** Material provided **
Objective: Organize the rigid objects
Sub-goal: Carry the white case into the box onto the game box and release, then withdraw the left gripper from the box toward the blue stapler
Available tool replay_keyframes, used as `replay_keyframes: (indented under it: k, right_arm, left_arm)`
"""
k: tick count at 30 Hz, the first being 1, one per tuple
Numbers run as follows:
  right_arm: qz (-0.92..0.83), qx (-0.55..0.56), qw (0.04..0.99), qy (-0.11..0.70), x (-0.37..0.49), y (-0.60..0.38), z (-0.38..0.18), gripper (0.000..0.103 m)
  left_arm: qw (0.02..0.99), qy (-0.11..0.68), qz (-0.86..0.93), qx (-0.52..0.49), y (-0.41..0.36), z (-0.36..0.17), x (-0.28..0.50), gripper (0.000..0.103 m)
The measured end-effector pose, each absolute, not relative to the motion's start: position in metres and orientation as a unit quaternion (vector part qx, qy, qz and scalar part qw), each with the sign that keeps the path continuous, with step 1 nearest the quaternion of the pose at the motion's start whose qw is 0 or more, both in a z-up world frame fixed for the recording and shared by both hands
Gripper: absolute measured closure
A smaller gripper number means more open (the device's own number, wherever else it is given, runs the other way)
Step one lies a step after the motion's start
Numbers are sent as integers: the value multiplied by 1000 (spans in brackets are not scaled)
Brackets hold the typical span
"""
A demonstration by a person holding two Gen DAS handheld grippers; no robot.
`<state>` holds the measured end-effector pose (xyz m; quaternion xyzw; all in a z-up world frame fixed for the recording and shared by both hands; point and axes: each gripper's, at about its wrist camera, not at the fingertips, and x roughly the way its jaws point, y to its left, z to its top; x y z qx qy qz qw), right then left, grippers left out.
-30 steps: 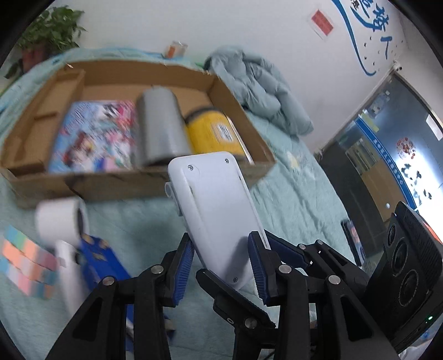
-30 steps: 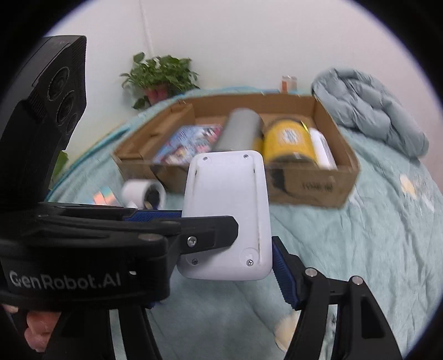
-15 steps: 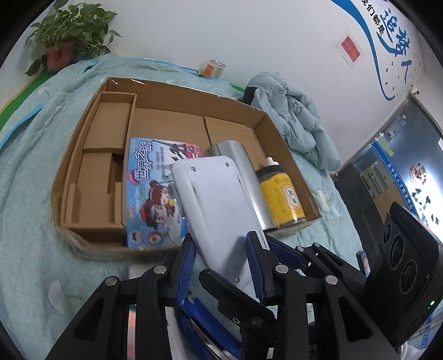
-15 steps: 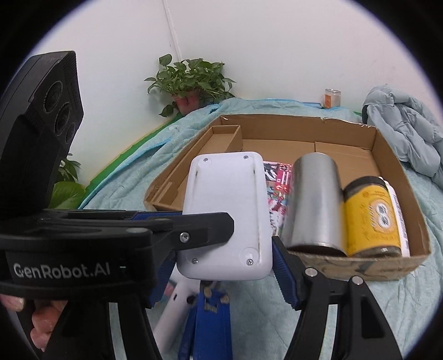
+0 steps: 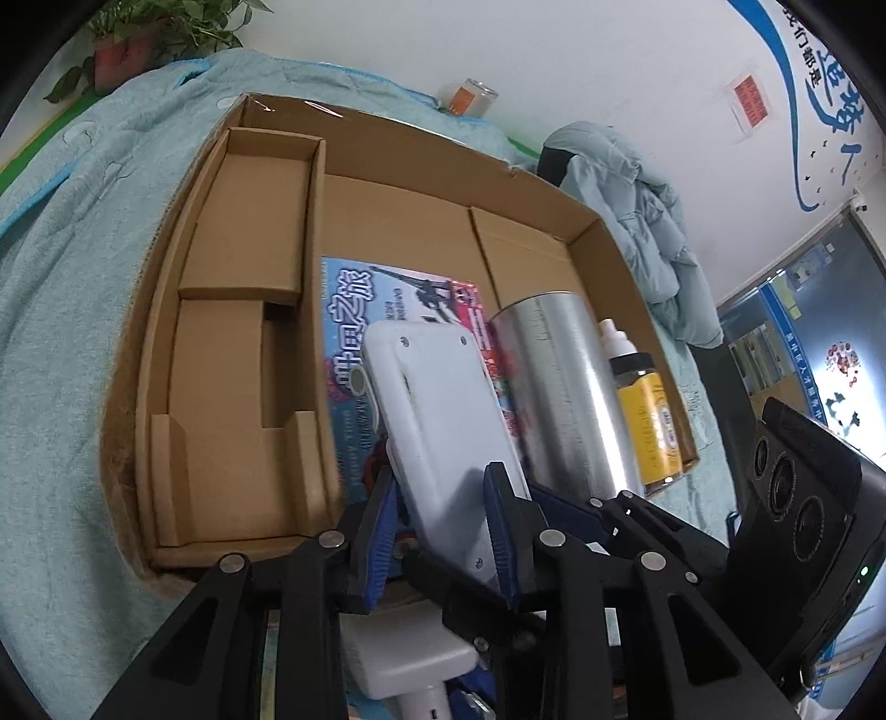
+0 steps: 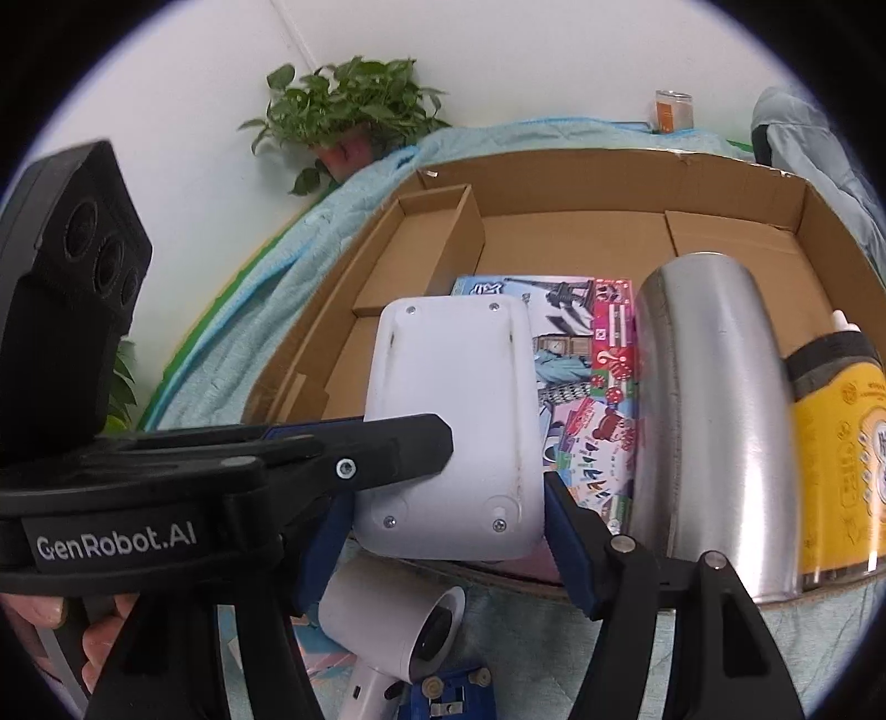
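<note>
L wrist view, left to right: potted plant (image 5: 133, 33) top-left at the wall, teal blanket (image 5: 61, 232) under everything. Cardboard box (image 5: 387, 144) lies open on the blanket; its left side has an inner cardboard divider section (image 5: 243, 310). Next over, a colourful picture book (image 5: 354, 310) lies flat on the box floor, then a silver metal cylinder (image 5: 559, 387) on its side, then a yellow spray bottle (image 5: 645, 410) w/ white nozzle, lying along the box's right wall. Behind the box: small orange-labelled jar (image 5: 468, 97) by the wall, and a grey-blue jacket (image 5: 637, 210) bunched up at right.

White plastic device (image 5: 437, 432), back side up w/ screws showing, is held above the book, over the box's near edge. Left gripper (image 5: 443, 526) is closed onto its lower end, blue pads (image 5: 501, 526) pressing both long sides. Right gripper's black camera body shows at far right of this view.

R wrist view: the same white device (image 6: 454, 421) sits between the right gripper (image 6: 443, 548) fingers. Right-hand blue pad (image 6: 570, 548) is up against the device's edge; the left pad is partly hidden behind the left gripper's finger, so contact that side – can't tell. Narrow opening, about device width. Below the device, outside the box, a white hair dryer (image 6: 398, 620) lies on the blanket, w/ a blue object (image 6: 448, 698) beside it, cut off at frame bottom.
</note>
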<state>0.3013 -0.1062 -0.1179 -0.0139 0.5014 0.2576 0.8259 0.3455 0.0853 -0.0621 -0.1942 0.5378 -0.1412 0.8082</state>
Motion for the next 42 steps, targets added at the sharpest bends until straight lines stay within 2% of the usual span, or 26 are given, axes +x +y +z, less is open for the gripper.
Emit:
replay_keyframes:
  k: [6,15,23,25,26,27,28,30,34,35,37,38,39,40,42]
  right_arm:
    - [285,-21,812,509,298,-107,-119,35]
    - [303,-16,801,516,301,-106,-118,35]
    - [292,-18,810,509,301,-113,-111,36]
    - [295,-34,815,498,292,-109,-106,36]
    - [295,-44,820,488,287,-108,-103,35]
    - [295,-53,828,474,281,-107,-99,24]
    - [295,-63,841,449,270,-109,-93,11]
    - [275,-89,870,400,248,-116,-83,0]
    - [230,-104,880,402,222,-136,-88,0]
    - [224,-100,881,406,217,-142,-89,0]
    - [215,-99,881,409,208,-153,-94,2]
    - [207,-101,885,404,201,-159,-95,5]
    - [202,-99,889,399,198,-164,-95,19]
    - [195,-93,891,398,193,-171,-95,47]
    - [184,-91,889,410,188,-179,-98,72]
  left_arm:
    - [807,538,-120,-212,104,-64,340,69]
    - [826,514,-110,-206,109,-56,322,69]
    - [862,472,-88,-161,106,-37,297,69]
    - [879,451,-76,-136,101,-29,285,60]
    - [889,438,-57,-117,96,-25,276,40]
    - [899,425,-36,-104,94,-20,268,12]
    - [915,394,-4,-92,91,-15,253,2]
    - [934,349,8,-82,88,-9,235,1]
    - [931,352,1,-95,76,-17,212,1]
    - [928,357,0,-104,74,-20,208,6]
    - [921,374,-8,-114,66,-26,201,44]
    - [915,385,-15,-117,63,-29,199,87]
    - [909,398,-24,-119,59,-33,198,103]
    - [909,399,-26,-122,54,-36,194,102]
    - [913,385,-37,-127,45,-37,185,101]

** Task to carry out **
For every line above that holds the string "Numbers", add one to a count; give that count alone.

** Response below **
2